— Рано в пример, Фёдор Игнатьич, — сказал я. — В пример ставят, когда дело кончено. А у нас и половины не сделано.
Но слова его были мне приятны — не похвалой, к похвале я был равнодушен, а тем, что старый, всё на свете повидавший человек подтверждал: то, что я строю, — не блажь и не случай, а другая, прочная порода власти, какой он за сорок один год не видывал. Из чужого века я принёс не только печь Гофмана. Я принёс ещё и это — понимание, что власть, основанная на пользе и уважении, прочнее власти, основанной на страхе и долге. В моём времени это знали все учебники. Здесь это было откровением, которое старик Сычёв выстрадал сорока годами службы, а я принёс готовым.
* * *
Следом, тише Шмелёва, отошёл Бухвостов.
Этот не голосовал против отца-Гордеева демонстративно — он вообще перестал быть заметен, и в этой незаметности и было его отступление. Тот Бухвостов, что в январе подписал донос за вексель в семьдесят пять рублей — вексель, который Трофимов так и не оплатил и который теперь валялся у него дома пустой бумажкой, — тот Бухвостов мучился весь год, и я это знал, и видел его на воскресных литургиях с женой и младшими детьми у южного клироса, и понимал, что человек тихо выгребает из ямы, в которую сам себя посадил красивым словом про гражданский долг.

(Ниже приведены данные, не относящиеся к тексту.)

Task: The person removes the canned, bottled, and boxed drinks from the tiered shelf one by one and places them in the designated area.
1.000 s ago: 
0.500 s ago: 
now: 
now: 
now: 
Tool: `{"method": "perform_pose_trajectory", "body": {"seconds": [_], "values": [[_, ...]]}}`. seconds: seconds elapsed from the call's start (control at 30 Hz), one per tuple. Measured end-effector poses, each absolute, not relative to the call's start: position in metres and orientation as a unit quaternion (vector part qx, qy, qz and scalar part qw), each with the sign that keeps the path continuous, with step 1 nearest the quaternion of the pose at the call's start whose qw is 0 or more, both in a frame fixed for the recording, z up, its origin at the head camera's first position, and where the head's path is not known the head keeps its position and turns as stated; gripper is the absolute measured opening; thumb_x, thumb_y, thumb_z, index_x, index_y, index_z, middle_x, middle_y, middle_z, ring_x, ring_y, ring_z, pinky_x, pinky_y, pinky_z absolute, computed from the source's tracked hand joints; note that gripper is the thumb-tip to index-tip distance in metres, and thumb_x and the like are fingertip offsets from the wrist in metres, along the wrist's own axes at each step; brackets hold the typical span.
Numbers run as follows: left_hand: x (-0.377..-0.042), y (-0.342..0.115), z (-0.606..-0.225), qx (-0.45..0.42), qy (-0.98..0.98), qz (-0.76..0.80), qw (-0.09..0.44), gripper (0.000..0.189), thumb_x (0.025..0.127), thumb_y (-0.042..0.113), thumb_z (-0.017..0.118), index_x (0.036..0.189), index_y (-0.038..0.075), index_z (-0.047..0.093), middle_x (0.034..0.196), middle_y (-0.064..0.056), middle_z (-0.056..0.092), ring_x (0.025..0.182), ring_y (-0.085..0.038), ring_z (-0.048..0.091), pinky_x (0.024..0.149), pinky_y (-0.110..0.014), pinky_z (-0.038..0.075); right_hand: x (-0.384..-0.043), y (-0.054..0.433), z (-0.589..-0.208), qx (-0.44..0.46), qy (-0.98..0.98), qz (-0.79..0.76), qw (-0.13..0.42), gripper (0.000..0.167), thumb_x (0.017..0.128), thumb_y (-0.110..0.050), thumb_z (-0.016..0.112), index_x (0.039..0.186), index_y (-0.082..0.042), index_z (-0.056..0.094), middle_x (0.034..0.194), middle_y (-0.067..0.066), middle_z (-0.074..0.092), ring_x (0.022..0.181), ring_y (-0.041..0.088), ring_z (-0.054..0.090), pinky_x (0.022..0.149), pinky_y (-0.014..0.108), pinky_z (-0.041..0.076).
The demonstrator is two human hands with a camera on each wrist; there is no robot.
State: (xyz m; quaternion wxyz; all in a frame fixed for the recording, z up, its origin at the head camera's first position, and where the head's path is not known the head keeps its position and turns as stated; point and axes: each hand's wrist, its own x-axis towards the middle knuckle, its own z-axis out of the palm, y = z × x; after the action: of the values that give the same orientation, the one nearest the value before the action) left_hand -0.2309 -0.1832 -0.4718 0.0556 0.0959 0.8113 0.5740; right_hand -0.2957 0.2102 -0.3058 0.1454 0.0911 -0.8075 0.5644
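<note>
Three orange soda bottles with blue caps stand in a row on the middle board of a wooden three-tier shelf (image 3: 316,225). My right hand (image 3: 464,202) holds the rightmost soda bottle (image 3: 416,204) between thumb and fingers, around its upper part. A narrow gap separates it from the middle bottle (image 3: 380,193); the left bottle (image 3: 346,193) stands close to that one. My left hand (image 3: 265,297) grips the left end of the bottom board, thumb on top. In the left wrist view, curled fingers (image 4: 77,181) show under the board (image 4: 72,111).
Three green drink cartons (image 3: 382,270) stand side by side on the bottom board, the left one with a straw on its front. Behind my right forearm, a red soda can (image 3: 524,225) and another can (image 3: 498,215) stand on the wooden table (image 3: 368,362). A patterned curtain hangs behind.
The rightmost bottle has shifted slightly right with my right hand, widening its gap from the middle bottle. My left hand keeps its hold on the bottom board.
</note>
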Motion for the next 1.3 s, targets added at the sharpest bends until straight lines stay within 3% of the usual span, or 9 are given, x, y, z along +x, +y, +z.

Я его не трогал и не попрекал — попрекать выгребающего значит топить. Я просто дал ему выгрести. И к осени он выгреб: отошёл от Гордеева не словами, а тем, что перестал ходить в трактир «Якорь» по понедельникам, перестал передавать гордеевские поручения, перестал вообще касаться той стороны городской жизни и занялся своей мукой да крупой на Купеческой улице, своей женой, своими детьми. Он вернулся в нормальную жизнь — ту, из которой его выманили на донос красивой формулой и в которую он теперь возвращался, тихо и стыдливо, как возвращается человек из дурной компании, надеясь, что никто не заметил, а заметили все, да помалкивают по доброте.
Я встретил его как-то на Соборной. Он шёл с дочкой, маленькой, лет шести, держал её за руку, и при виде меня смешался, хотел было поклониться сухо и пройти, но я остановился сам.
— Здравствуйте, Кузьма Антоныч. Хороша дочка.
Он покраснел, поклонился, пробормотал что-то про погоду. И в этом его смущении, в том, как он держал дочкину руку, как прятал глаза, было столько человеческого, столько обыкновенного стыда обыкновенного человека, оступившегося и знающего, что оступился, что я не почувствовал к нему ни капли той неприязни, какую полагалось бы чувствовать к подписанту доноса. Передо мной стоял не враг. Передо мной стоял слабый человек, которого однажды подбили на дурное и который теперь расплачивался — не моим судом, а собственным стыдом, что куда вернее.